TASK OBJECTIVE =>
Only the pictures are to be dropped, and the rest of the data should be copied exactly.
= = =
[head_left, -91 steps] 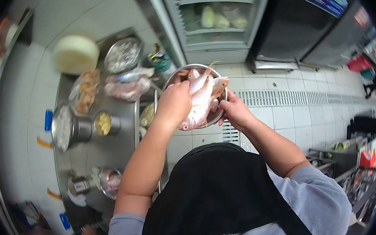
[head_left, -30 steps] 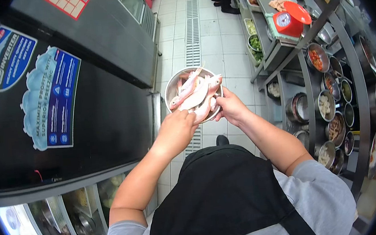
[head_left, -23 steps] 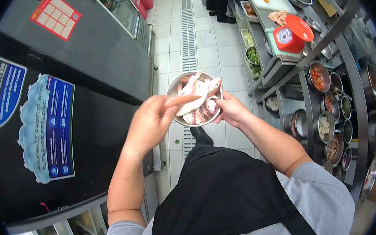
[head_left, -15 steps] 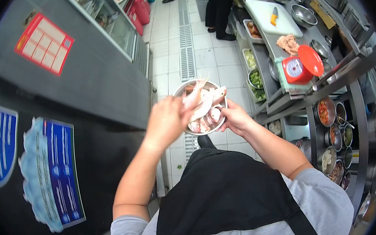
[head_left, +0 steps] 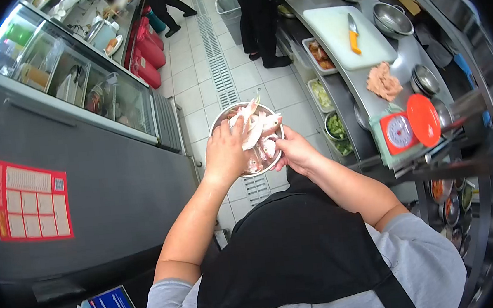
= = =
YOUR SOLUTION =>
[head_left, -91 steps] 
[head_left, -30 steps] 
[head_left, -23 steps] 
[head_left, -15 steps] 
[head_left, +0 steps] 

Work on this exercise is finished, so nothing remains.